EXERCISE GOAL: Output exactly the lines below, starting with the line that has "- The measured" and going on through the line that has "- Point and", both included, and no other lines.
################
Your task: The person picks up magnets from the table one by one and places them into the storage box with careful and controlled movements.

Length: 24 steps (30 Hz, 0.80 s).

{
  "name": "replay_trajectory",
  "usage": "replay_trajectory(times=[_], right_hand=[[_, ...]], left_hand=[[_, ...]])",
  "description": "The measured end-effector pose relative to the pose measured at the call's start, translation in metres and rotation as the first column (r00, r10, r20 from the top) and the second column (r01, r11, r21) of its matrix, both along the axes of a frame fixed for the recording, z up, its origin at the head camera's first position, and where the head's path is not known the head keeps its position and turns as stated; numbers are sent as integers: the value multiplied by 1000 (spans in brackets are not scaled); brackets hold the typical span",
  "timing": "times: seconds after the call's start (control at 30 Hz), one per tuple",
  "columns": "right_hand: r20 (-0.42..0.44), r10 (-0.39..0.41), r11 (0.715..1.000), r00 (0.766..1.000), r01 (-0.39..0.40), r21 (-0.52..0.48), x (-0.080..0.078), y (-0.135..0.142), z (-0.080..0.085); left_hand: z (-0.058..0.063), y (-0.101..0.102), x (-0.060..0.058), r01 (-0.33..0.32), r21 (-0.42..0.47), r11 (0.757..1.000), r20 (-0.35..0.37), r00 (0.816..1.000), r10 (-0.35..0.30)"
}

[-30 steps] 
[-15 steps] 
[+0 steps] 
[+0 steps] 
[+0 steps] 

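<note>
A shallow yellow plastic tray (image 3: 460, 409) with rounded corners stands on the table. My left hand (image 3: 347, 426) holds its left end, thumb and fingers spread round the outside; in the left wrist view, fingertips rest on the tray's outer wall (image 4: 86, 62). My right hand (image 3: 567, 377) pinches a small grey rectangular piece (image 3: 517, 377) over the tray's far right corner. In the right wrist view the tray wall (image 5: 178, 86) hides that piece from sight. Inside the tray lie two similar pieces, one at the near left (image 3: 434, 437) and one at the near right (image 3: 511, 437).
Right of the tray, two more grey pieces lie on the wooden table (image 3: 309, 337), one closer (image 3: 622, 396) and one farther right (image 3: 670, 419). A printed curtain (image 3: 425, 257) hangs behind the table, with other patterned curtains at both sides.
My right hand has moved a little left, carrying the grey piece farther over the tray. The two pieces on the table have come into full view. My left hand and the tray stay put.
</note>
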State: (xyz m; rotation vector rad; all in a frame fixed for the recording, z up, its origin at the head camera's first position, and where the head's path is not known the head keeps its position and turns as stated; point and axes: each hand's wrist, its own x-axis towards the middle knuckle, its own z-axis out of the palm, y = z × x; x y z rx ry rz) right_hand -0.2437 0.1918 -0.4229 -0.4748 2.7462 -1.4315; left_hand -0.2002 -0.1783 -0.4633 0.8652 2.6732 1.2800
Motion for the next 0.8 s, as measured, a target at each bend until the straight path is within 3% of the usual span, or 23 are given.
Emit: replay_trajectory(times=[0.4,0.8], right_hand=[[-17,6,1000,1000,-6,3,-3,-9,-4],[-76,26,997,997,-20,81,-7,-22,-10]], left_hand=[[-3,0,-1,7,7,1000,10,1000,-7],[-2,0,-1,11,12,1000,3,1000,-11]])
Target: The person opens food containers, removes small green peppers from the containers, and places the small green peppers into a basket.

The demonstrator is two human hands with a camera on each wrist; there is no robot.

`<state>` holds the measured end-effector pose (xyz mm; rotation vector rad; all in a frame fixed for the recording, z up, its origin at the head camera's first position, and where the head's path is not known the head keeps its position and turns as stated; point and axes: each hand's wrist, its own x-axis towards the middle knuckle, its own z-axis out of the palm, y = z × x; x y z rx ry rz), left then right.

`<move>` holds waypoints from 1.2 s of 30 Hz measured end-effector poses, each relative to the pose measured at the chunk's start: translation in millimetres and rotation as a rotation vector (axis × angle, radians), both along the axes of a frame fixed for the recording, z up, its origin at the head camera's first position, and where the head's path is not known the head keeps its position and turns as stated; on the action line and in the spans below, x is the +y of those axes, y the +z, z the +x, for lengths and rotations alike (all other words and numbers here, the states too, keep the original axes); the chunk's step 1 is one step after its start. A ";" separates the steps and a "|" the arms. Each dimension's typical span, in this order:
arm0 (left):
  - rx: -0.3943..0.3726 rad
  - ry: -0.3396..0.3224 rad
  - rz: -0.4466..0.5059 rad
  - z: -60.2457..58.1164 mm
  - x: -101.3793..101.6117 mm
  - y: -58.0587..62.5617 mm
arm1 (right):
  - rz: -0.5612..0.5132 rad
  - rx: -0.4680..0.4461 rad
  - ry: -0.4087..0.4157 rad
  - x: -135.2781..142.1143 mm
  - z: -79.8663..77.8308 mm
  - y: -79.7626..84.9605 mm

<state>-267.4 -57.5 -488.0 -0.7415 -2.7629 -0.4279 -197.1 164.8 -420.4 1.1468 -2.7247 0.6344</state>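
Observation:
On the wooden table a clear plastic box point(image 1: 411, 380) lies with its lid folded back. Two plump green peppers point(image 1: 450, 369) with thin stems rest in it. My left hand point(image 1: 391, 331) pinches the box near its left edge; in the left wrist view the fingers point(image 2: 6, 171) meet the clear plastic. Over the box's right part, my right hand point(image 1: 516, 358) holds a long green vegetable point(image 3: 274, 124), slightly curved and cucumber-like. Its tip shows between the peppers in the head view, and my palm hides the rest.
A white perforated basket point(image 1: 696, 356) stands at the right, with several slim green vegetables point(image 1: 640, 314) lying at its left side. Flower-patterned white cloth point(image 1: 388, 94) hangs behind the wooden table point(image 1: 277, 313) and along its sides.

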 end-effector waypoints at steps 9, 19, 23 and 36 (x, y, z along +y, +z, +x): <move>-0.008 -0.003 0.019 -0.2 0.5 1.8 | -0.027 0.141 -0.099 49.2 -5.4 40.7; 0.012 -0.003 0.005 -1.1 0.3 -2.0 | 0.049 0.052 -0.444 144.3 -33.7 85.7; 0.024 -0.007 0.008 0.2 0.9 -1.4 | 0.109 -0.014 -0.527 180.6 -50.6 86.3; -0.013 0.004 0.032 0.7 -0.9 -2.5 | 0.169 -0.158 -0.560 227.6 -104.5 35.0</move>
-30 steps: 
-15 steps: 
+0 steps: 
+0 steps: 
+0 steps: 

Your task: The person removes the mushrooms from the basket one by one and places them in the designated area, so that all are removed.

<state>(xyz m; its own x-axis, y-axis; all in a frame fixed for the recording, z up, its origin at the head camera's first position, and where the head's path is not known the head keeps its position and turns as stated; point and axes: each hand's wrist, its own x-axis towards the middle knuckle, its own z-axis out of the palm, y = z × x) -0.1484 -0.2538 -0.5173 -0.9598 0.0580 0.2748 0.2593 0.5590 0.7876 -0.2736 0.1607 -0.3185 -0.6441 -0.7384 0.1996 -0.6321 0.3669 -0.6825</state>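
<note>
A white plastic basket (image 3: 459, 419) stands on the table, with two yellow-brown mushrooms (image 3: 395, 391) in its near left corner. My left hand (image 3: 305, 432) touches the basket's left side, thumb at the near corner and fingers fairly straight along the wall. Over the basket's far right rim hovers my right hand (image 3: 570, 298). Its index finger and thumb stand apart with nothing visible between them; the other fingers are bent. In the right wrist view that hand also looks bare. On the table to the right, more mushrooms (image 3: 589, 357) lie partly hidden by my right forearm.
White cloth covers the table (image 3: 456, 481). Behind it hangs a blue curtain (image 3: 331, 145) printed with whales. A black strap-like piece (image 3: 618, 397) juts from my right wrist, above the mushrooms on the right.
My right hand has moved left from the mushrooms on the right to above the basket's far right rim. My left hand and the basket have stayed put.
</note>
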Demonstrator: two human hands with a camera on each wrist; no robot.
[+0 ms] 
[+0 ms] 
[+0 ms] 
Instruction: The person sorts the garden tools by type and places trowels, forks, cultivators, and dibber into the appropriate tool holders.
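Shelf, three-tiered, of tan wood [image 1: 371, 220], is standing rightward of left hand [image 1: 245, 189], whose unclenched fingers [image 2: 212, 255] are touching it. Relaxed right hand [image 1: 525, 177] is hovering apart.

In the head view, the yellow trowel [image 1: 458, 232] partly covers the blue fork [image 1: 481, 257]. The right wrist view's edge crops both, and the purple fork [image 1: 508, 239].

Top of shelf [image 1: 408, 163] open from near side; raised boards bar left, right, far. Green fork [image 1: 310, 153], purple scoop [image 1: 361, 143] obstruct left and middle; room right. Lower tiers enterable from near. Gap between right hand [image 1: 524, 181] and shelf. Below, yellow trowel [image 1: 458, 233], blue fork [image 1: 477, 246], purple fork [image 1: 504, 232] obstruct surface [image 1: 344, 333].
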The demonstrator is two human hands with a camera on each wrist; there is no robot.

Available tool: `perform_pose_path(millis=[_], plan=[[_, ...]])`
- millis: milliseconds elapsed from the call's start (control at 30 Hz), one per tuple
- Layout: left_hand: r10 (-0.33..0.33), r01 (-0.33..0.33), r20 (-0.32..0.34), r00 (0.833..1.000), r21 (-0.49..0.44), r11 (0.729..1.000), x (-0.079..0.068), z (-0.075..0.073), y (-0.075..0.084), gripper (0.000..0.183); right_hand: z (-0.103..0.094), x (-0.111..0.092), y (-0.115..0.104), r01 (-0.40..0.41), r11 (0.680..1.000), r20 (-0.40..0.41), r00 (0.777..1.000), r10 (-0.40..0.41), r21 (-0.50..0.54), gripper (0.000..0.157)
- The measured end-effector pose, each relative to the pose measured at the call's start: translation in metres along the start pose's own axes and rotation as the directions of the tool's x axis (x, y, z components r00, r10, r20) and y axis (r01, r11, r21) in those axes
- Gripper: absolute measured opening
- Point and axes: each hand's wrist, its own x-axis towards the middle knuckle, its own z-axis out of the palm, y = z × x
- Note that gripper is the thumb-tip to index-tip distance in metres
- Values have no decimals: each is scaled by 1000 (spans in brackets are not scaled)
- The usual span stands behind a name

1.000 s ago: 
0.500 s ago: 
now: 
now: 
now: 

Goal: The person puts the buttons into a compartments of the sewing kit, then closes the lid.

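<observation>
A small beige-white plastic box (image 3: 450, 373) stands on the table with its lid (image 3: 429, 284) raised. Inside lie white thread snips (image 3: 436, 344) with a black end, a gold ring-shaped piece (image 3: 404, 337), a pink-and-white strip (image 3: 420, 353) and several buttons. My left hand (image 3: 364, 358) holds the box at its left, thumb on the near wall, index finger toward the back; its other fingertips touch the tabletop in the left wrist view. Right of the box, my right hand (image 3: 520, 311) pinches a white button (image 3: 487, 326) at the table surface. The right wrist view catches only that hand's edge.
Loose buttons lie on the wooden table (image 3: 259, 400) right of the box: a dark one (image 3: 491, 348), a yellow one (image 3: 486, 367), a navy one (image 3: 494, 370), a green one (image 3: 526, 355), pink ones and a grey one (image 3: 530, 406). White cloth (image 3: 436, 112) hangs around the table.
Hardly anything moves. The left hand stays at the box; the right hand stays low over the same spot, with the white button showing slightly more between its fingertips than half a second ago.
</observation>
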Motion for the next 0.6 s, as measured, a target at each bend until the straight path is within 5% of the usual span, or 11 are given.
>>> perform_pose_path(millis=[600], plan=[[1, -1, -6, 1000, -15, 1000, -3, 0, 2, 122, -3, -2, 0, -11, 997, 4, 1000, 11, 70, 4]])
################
TASK RESULT:
- The measured end-effector pose, each relative to the pose measured at the call's start: translation in metres along the start pose's own axes and rotation as the directions of the tool's x axis (x, y, z components r00, r10, r20) and y axis (r01, r11, r21) in those axes
- Gripper: absolute measured opening
- Point and axes: each hand's wrist, its own x-axis towards the middle knuckle, its own z-axis out of the palm, y = z × x

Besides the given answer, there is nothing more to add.